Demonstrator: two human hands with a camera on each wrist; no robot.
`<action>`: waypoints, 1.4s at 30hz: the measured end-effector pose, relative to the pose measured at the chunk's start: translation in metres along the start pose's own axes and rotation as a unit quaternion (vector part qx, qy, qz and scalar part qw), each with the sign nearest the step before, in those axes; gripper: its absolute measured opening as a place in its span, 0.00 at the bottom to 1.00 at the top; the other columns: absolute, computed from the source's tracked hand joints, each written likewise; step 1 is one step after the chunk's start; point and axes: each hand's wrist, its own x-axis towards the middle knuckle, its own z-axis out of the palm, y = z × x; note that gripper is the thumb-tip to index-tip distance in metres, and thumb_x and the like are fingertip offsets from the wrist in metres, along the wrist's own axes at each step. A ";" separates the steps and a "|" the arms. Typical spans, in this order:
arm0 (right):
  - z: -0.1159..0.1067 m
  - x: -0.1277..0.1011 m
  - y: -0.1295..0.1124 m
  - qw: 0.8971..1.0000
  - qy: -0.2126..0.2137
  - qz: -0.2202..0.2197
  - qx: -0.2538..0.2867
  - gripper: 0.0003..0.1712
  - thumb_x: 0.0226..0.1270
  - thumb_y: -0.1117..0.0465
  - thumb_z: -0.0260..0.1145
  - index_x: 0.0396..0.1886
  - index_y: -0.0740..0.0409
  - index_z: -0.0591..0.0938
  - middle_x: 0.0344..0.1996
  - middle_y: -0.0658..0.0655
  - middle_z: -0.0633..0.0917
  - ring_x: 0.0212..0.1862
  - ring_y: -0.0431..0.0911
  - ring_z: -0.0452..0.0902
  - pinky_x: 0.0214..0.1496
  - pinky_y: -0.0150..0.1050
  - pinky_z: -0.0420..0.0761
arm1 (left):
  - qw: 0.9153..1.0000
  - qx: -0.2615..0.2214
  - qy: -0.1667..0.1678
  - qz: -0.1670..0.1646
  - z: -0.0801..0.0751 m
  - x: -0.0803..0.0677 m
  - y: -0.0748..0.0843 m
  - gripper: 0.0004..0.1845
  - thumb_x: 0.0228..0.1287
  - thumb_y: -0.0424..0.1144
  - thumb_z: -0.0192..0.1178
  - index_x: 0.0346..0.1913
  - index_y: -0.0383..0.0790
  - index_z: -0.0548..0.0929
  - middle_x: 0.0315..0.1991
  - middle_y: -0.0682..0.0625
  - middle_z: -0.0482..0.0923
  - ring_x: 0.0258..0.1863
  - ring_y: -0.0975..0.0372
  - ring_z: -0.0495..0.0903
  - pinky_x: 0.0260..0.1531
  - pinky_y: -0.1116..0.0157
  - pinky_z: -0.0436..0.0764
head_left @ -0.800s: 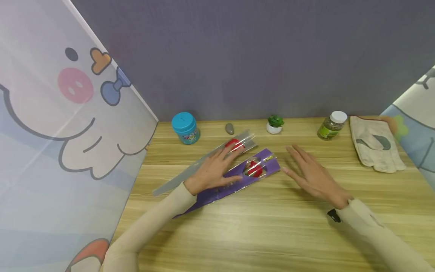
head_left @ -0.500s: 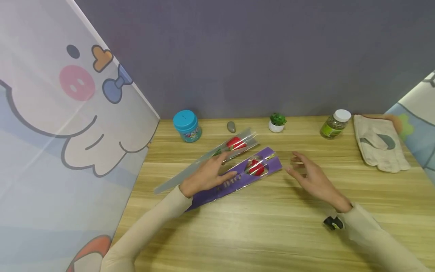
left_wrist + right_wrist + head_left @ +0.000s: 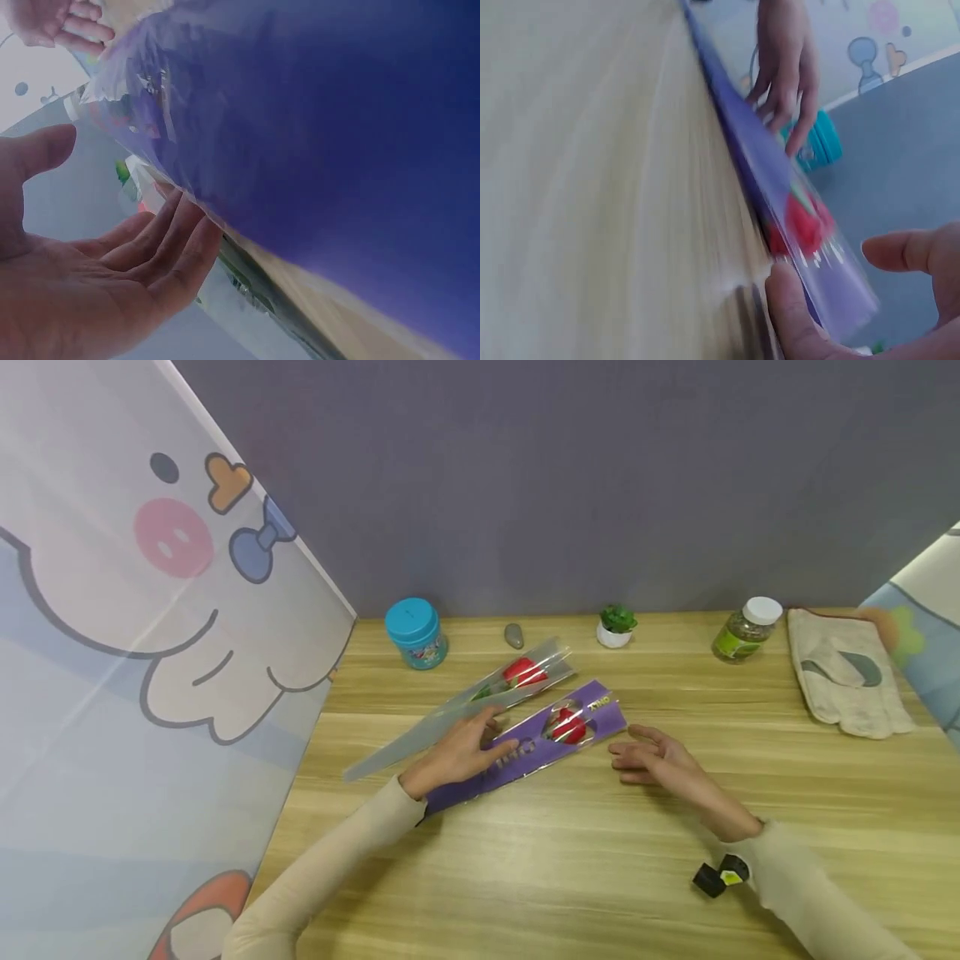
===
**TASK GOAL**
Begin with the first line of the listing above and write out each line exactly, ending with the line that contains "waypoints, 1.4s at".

**ANSWER SECTION**
Demonstrator: two human hands with a camera on each wrist; no robot.
`<action>`: waypoints, 1.4s at 30hz: the measured end-effector pose, relative to the pose measured at the chunk's start: translation in metres along the start pose's own axes and rotation as a unit quaternion (vector part qx, qy, qz and scalar part qw), each with the sign nearest the step before, in those axes; gripper: its absolute measured opening as a place in its span, 0.00 at the bottom to 1.00 at the top; the other columns: absolute, computed from the source's tracked hand joints, each written likewise; step 1 is one step after the chunk's start; point and axes: each hand's wrist, its own x-axis towards the middle knuckle, its own z-axis out of the palm, y = z × x; note that gripper is the thumb-tip to index-tip distance in metres, and thumb_x and the like are fingertip offsets from the wrist in metres, along the wrist's own axes at each step. A ";" separates the steps and a "|" the arms. Typical spans, in this order:

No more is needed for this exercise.